What this task involves -
With both ends included, repeat exactly the lines of the entries below from the one containing "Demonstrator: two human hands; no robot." down to the one containing "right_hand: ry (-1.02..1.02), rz", and no others.

(Stored data)
□ □ □ □ □

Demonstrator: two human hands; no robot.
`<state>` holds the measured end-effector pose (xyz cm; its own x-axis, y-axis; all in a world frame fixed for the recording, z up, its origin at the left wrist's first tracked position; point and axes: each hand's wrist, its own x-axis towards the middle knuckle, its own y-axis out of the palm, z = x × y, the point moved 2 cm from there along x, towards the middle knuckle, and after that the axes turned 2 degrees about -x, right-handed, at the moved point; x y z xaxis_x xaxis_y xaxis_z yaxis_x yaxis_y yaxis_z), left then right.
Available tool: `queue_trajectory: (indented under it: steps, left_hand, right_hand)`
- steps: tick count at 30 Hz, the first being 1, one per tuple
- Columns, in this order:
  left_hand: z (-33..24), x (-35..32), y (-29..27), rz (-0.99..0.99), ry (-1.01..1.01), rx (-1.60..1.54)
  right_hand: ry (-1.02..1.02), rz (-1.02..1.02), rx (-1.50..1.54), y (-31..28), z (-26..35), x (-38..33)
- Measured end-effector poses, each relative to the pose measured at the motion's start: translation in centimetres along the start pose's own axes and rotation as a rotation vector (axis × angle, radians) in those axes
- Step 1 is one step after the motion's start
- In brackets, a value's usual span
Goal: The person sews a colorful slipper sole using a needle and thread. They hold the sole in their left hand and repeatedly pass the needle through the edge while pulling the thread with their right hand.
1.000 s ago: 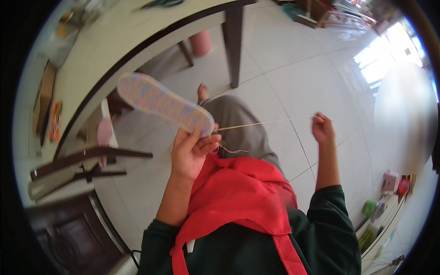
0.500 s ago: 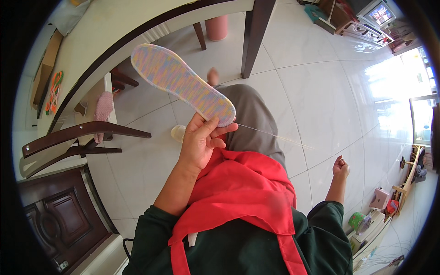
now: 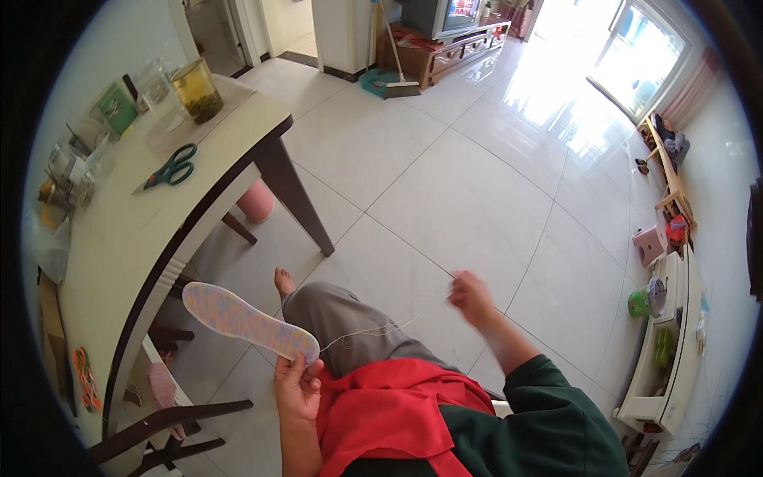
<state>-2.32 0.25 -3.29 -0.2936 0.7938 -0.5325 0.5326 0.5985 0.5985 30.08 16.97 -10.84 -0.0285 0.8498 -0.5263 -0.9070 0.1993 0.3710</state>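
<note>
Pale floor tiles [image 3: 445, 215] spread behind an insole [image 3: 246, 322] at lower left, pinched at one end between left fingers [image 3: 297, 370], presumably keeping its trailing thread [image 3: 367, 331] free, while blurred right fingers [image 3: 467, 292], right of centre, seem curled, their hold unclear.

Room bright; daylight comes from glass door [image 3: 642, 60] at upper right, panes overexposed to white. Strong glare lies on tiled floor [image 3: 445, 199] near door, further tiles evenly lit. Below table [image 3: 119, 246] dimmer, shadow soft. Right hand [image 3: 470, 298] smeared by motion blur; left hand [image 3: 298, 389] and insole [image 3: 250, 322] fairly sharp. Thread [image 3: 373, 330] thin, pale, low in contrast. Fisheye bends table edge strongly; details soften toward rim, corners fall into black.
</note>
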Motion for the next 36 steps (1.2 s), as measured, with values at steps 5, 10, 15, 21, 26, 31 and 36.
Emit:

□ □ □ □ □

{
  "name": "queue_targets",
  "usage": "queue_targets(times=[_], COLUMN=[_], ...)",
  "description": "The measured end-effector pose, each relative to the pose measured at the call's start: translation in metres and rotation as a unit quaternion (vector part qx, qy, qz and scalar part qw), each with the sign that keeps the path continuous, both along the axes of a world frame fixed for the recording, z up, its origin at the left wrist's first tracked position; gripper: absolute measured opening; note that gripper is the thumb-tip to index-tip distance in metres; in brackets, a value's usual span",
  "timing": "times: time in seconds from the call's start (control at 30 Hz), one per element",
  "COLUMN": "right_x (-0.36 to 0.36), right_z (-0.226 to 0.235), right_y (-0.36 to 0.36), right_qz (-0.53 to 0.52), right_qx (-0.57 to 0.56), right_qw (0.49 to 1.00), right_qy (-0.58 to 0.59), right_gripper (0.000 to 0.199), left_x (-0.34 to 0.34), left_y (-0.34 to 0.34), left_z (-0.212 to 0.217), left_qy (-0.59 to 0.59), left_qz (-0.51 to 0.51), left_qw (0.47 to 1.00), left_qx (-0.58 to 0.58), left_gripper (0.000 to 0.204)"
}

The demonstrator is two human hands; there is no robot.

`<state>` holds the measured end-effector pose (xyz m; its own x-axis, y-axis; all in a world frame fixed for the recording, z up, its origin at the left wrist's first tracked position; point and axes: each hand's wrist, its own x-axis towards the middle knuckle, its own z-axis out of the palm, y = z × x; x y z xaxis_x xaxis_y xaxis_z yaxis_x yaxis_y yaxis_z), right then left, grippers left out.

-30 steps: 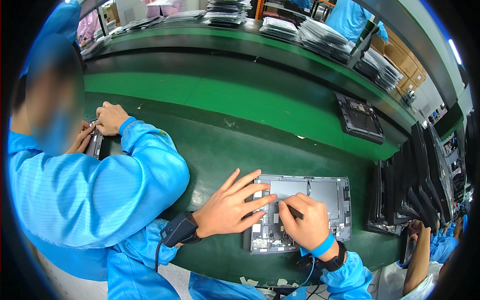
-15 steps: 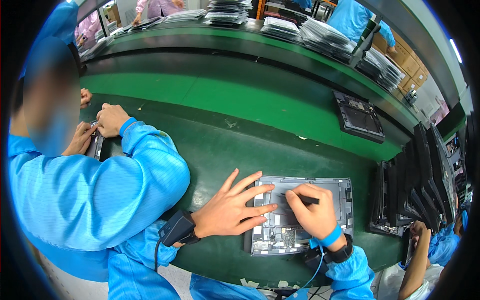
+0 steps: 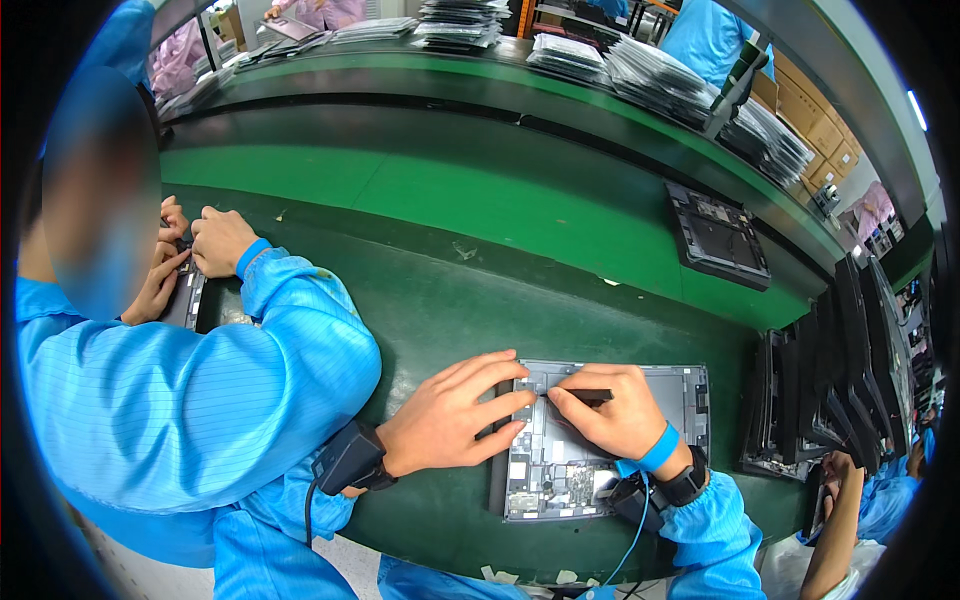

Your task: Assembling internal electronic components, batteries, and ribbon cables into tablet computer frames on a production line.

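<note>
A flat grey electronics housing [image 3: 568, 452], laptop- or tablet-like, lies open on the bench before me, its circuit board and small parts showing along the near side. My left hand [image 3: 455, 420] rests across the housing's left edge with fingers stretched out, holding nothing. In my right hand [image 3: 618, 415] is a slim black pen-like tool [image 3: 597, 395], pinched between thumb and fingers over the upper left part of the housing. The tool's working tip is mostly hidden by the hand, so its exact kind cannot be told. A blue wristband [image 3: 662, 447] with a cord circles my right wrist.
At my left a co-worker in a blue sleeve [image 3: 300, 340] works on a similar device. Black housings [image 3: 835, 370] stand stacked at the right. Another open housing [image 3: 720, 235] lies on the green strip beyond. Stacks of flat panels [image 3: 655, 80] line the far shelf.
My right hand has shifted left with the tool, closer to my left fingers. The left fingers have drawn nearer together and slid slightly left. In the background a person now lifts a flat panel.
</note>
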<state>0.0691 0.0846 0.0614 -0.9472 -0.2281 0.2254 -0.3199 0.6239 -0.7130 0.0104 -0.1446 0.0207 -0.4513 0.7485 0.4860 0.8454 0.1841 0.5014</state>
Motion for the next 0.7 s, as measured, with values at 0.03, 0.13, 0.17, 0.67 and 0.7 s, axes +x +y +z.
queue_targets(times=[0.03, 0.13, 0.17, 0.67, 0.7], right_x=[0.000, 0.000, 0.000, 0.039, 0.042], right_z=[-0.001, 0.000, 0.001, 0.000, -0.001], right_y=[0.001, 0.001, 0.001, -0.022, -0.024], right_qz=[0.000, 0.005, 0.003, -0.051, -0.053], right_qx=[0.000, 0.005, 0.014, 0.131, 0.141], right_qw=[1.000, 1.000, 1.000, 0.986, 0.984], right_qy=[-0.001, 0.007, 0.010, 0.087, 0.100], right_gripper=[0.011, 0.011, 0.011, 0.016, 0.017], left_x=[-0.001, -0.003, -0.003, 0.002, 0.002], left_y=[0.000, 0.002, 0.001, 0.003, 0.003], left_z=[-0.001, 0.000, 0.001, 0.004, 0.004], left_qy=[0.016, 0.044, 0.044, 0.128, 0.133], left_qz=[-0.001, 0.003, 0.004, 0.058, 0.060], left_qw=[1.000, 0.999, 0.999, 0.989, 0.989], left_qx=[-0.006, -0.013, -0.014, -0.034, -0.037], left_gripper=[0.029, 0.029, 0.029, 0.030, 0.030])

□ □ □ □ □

Result for this task -
Demonstrator: two human hands; no robot.
`<state>` holds the measured end-effector pose (xyz cm; its own x-axis, y-axis; all in a world frame fixed for the recording, z up, its origin at the left wrist's first tracked position; point and axes: each hand's wrist, its own x-axis towards the middle knuckle, its own y-axis out of the palm, z = x × y, the point moved 2 cm from there along x, towards the middle knuckle, and after that the axes turned 2 degrees about -x, right-handed, at the moved point; x y z xaxis_x xaxis_y xaxis_z yaxis_x yaxis_y yaxis_z), left then right.
Available tool: `queue_trajectory: (indented under it: steps, left_hand, right_hand)`
- steps: tick count at 30 Hz, the first being 1, one per tuple
- Columns, in this order:
  left_hand: z (-33..24), x (-35..32), y (-29..27), rz (-0.99..0.99), ry (-1.01..1.01), rx (-1.60..1.54)
  right_hand: ry (-1.02..1.02), rz (-1.02..1.02), rx (-1.50..1.54), y (-31..28), z (-26..35), x (-38..33)

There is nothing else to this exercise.